AHA: Optimizing psychological health during pregnancy can lower maternal CV risk
Key takeaways:
- The AHA issued a scientific statement on the screening and management of psychological health during pregnancy.
- Approximately 52% of pregnancy-age women have a history of a psychological health disorder.
The American Heart Association issued a scientific statement highlighting the significance of mental health in maternal CV health and provided considerations for pharmacological and behavioral intervention.
The document, published in the Journal of the American Heart Association, also provides an overview of the prevalence of psychological health disorders during pregnancy as well as considerations for screening.

“It’s critical that we redefine maternal cardiovascular health to include psychological health because there is robust evidence on the association of psychological health with cardiovascular outcomes,” Healio | Cardiology Today Editorial Board Member Garima Sharma, MD, FAHA, director of preventive cardiology and women’s cardiovascular health at Inova Schar Heart and Vascular in Fairfax, Virginia, and chair of the statement writing group, said in a press release. “We also recognize the importance of providing guidance to clinicians on how to integrate psychological health screening into the perinatal period and focus on providing a holistic approach with the mind and heart interconnection.”

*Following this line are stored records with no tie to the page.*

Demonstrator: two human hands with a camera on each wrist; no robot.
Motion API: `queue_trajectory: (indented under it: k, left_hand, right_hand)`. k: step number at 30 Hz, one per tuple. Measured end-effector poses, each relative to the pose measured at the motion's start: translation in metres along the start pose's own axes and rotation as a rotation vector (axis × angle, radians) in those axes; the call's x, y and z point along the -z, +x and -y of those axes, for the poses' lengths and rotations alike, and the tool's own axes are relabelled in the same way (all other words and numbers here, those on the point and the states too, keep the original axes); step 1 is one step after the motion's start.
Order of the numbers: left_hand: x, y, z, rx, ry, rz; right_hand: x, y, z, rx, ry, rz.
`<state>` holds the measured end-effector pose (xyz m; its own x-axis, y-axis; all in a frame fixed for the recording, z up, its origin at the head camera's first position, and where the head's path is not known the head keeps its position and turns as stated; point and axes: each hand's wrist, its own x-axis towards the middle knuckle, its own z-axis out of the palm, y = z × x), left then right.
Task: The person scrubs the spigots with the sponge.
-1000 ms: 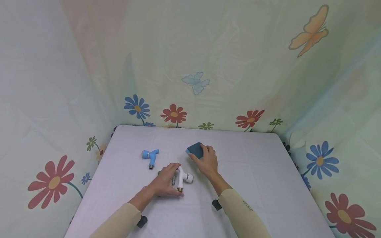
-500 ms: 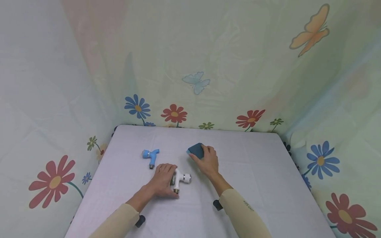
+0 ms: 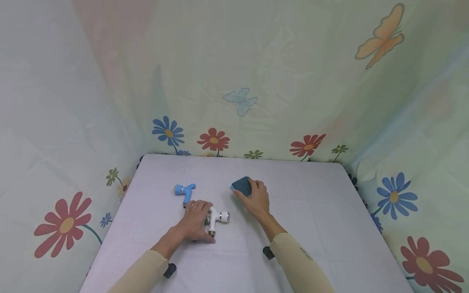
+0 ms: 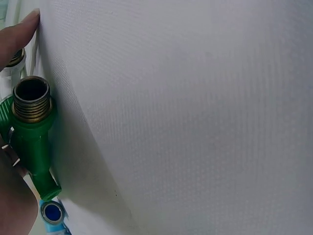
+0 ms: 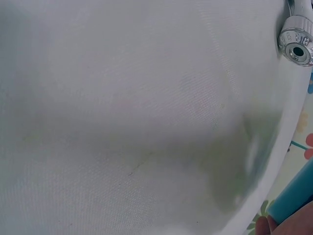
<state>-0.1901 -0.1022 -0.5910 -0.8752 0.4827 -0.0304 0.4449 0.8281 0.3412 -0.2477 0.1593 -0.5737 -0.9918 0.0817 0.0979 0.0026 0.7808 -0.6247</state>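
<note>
My left hand grips a white tap low over the table, thumb by its brass threaded end and fingertips near the other end. Between that tap and my palm sits a green tap, mostly hidden in the head view but plain in the left wrist view. A blue tap lies just beyond my left fingers, which overlap its threaded end. To the right, my right hand holds a dark teal block with a lighter blue edge, between thumb and fingers.
All of this is on a table covered with a white cloth. Behind it and at both sides hangs a curtain printed with flowers and butterflies. Dark camera mounts stick out at the wrists.
My left hand has slid left, taking the white and green taps along, and its fingers now reach the blue tap's threaded end. The right hand and teal block have stayed nearly still.
</note>
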Motion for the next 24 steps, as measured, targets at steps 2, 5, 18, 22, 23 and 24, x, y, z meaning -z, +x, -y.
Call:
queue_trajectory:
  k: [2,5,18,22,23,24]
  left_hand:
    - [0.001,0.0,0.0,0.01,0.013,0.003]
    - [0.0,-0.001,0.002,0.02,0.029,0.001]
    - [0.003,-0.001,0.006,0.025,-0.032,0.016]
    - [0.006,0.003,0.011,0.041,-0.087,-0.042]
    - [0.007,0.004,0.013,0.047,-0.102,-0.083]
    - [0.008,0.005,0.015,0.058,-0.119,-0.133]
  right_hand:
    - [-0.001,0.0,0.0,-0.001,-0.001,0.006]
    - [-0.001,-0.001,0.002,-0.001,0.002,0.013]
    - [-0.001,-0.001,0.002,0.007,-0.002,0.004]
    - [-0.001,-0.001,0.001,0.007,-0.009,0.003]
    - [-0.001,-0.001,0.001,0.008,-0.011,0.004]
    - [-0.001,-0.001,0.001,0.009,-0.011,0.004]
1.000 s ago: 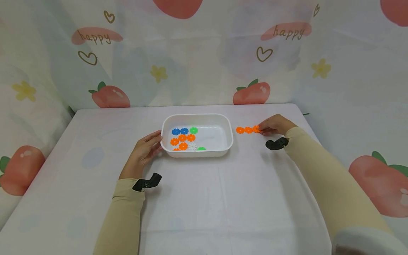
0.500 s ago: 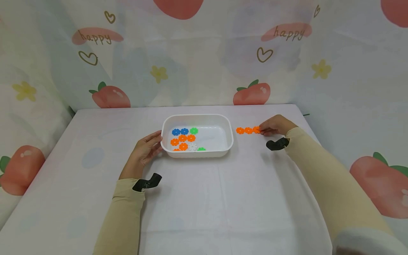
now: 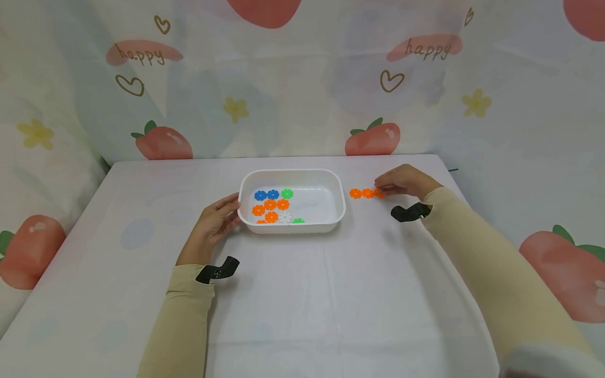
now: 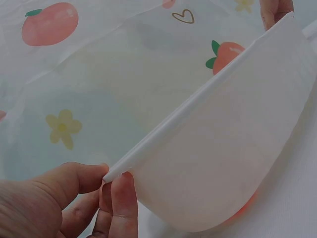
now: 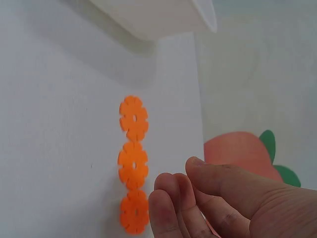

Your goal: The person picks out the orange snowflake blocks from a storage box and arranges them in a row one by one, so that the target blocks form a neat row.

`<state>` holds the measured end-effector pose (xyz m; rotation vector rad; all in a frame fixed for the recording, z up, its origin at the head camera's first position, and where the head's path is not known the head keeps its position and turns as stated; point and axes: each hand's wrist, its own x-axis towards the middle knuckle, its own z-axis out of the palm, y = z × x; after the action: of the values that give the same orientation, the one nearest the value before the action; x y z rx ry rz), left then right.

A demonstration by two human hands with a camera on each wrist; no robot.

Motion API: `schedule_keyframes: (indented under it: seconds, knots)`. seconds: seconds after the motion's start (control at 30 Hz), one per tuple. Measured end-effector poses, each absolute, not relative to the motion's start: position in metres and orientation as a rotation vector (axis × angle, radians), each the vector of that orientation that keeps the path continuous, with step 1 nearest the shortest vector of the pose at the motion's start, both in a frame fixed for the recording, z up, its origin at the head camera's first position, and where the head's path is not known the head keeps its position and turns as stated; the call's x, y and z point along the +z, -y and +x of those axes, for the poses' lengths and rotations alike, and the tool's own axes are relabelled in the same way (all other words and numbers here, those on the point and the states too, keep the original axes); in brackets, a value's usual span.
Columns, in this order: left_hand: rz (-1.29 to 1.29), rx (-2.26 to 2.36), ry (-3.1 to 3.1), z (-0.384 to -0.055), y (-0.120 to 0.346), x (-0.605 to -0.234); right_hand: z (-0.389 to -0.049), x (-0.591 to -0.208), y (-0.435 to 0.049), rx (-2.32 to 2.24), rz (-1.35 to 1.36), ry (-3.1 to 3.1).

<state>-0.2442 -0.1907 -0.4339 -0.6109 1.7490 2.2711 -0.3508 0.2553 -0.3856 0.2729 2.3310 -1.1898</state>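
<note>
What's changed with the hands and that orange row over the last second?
The right hand appears to have let go of the end disc of the orange row and shifted slightly upward and toward the tray in the head view. The left hand still pinches the tray's rim, and the discs inside lie as before.

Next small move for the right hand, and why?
Probably move the right hand over to the tray and pick up an orange disc there: that hand looks empty, three loose orange discs already form a row outside, more orange ones lie inside, and the left hand holds the tray.
</note>
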Motion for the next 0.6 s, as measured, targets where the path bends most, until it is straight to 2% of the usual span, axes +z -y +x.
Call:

Mental health during pregnancy and CVD risk

Sharma and colleagues estimated that approximately 52% of pregnancy-age women have a history of a psychological health disorder. In addition, 40% of people from historically underrepresented populations present with anxiety or depression during or after pregnancy.
Social determinants of health including education, health care access, income, neighborhood safety, social connectivity and discrimination, and psychosocial exposures such as adverse childhood experiences, physical abuse and trauma in adulthood contribute to psychological health and thereby CV health during pregnancy.
Citing a Swedish nationwide study published in the European Heart Journal, the authors noted a significant association between mental health during pregnancy and risk for future heart disease.
As Healio previously reported, 6.4% of women with perinatal depression developed subsequent CVD compared with 3.7% of unaffected women, translating to a 36% greater risk for CVD in women with perinatal depression (adjusted HR = 1.36; 95% CI, 1.31-1.42).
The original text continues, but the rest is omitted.